**EXERCISE BRIEF:**
I'd like the entries reproduced exactly, with all pictures omitted.

**RECORD EXTRACTS:**
○ ○ ○
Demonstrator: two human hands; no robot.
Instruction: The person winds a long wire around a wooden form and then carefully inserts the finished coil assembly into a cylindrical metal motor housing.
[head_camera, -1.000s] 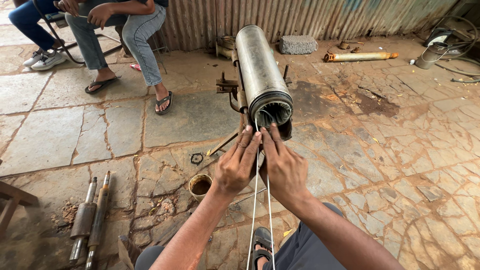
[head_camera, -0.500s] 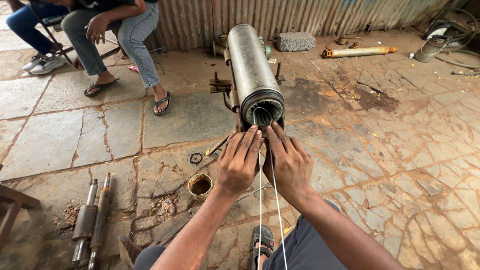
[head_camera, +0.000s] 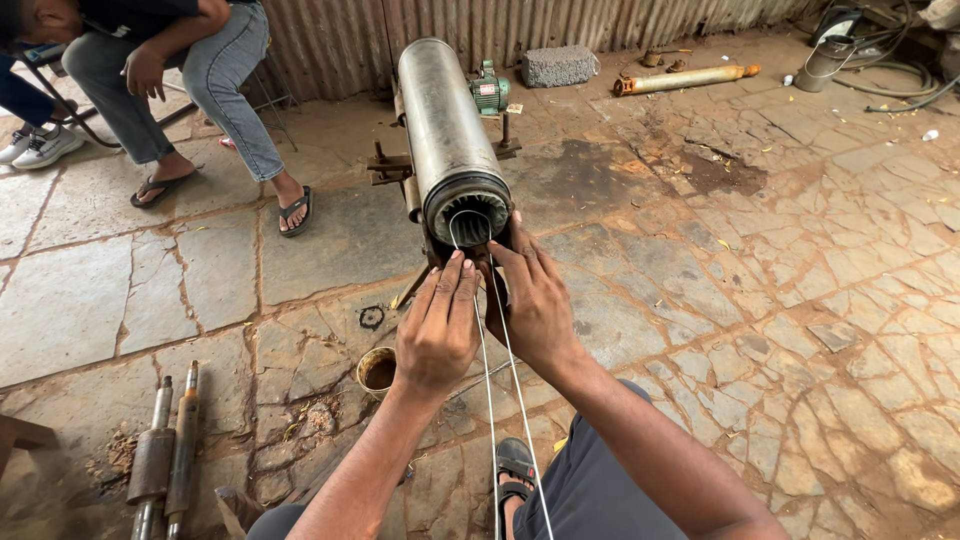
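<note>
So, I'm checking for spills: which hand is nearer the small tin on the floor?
Left. The left hand hovers just above and right of the small tin; the right hand is farther right, beyond the white wires.

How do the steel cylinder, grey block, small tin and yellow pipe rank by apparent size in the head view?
1. steel cylinder
2. yellow pipe, far off
3. grey block, far off
4. small tin
Block versus tin is unsure: the tin lies nearer the camera.
</note>
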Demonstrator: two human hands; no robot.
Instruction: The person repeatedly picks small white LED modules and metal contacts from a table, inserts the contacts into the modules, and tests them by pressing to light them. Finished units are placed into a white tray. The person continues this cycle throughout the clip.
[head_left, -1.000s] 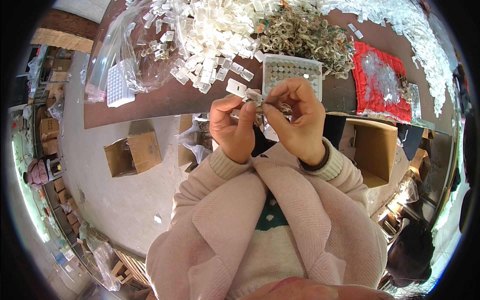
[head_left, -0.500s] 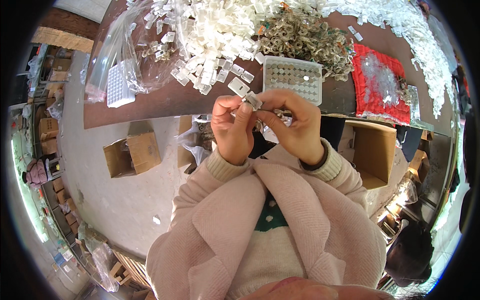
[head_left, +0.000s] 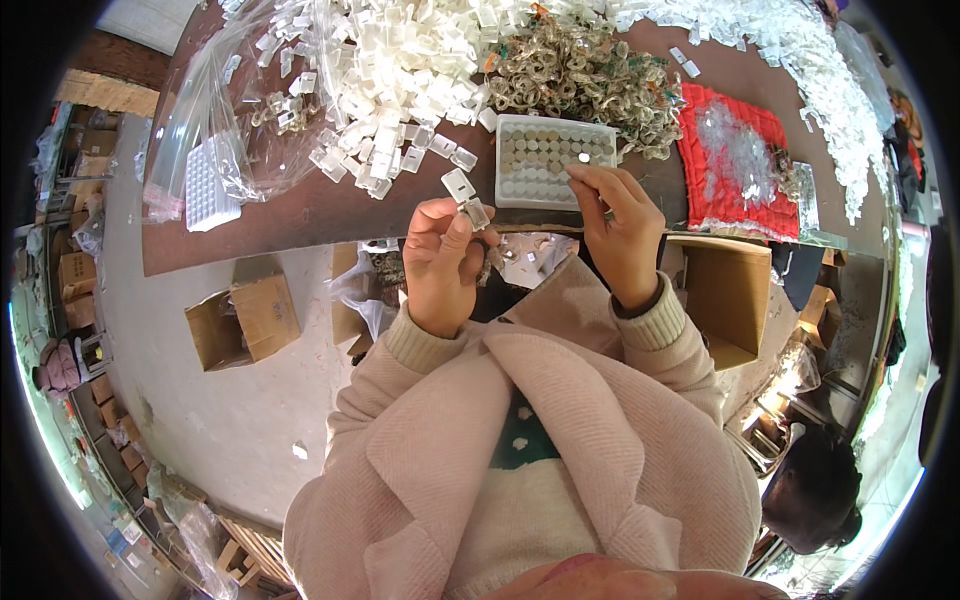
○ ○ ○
**RESPONSE TO THIS EXERCISE:**
Demonstrator: two human hands; no robot.
Instruction: The person winds a long wire around a wooden form and then carefully inserts the finished coil assembly into a cylindrical metal motor housing.
[head_camera, -1.000s] 
[head_camera, -0.500s] 
[head_camera, +0.000s] 
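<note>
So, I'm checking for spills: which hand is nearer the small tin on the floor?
Left. The left hand hovers just above and right of the small tin; the right hand is farther right, beyond the white wires.

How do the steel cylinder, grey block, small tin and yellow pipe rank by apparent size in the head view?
1. steel cylinder
2. yellow pipe, far off
3. grey block, far off
4. small tin
Block versus tin is unsure: the tin lies nearer the camera.
</note>
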Demonstrator: two human hands; no robot.
Instruction: The person repeatedly picks small white LED modules and metal contacts from a table, inserts the contacts into the modules, and tests them by pressing to light them. Finished units are placed into a white tray. The person continues this cycle throughout the clip.
[head_left, -1.000s] 
[head_left, -0.500s] 
[head_left, +0.000s] 

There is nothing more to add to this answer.